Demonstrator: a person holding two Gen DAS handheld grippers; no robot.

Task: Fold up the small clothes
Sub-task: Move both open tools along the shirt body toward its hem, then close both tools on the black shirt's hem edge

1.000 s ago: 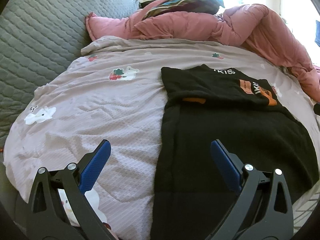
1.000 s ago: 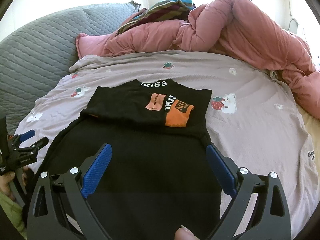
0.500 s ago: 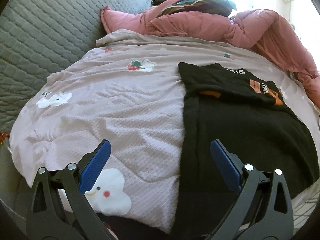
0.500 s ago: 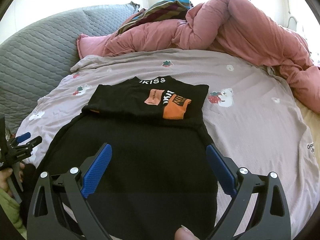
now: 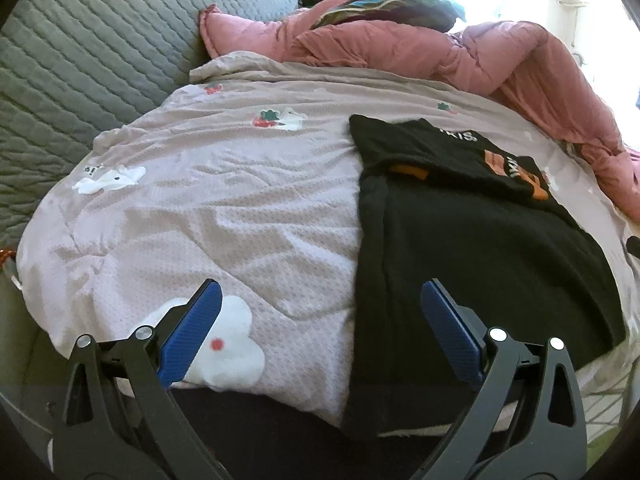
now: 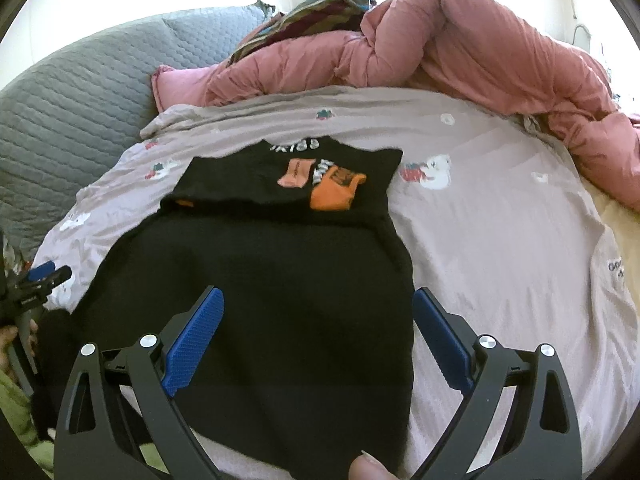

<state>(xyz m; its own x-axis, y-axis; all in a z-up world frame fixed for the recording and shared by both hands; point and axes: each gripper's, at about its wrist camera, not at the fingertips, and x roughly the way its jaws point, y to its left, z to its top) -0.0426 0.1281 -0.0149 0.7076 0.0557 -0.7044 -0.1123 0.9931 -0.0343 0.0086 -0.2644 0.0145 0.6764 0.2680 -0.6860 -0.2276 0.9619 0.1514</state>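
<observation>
A black garment (image 6: 264, 300) lies flat on the mauve bedspread (image 6: 500, 240), its near end reaching the bed's front edge. On its far end rests a folded black shirt (image 6: 288, 184) with orange patches and white lettering. In the left wrist view the garment (image 5: 472, 264) is at the right and the folded shirt (image 5: 448, 156) beyond it. My left gripper (image 5: 320, 308) hangs open over the bed's front edge, beside the garment's left border, holding nothing. My right gripper (image 6: 316, 312) stands open above the garment's near half, empty. The left gripper (image 6: 36, 284) also shows at the far left, held in a hand.
A rumpled pink duvet (image 6: 460, 52) is heaped along the back and right of the bed, with striped cloth (image 6: 320, 8) on top. A grey quilted headboard (image 5: 80, 52) rises on the left. Bare bedspread (image 5: 220, 184) stretches left of the garment. A fingertip (image 6: 366, 468) shows at the bottom edge.
Both grippers have drawn back from the bed and stayed open. The left view now takes in the bed's front edge and more bedspread. The clothes have not moved.
</observation>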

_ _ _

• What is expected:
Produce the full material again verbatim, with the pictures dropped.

• Exercise result:
Demonstrator: a person holding two Gen DAS handheld grippers; no robot.

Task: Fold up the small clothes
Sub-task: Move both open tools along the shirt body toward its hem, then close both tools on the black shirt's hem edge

1.000 s ago: 
1.000 s ago: 
0.500 s ago: 
0.500 s ago: 
now: 
now: 

<state>(xyz m; its own x-axis, y-axis; all in a z-up world frame fixed for the recording and shared by both hands; point and axes: each gripper's, at about its wrist camera, not at the fingertips, and x roughly the way its jaws point, y to its left, z to its top) -0.0426 0.1281 -0.0149 0.7076 0.0557 -0.7044 -0.1123 0.9931 -0.0343 0.0086 -0.2644 0.0145 0.6764 0.2680 -0.6860 -0.2276 0.9619 0.1514</state>
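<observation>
A black garment (image 6: 264, 300) lies flat on the mauve bedspread (image 6: 500, 240), its near end reaching the bed's front edge. On its far end rests a folded black shirt (image 6: 288, 184) with orange patches and white lettering. In the left wrist view the garment (image 5: 472, 264) is at the right and the folded shirt (image 5: 448, 156) beyond it. My left gripper (image 5: 320, 308) hangs open over the bed's front edge, beside the garment's left border, holding nothing. My right gripper (image 6: 316, 312) stands open above the garment's near half, empty. The left gripper (image 6: 36, 284) also shows at the far left, held in a hand.
A rumpled pink duvet (image 6: 460, 52) is heaped along the back and right of the bed, with striped cloth (image 6: 320, 8) on top. A grey quilted headboard (image 5: 80, 52) rises on the left. Bare bedspread (image 5: 220, 184) stretches left of the garment. A fingertip (image 6: 366, 468) shows at the bottom edge.
Both grippers have drawn back from the bed and stayed open. The left view now takes in the bed's front edge and more bedspread. The clothes have not moved.
</observation>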

No further output remains for this exercise.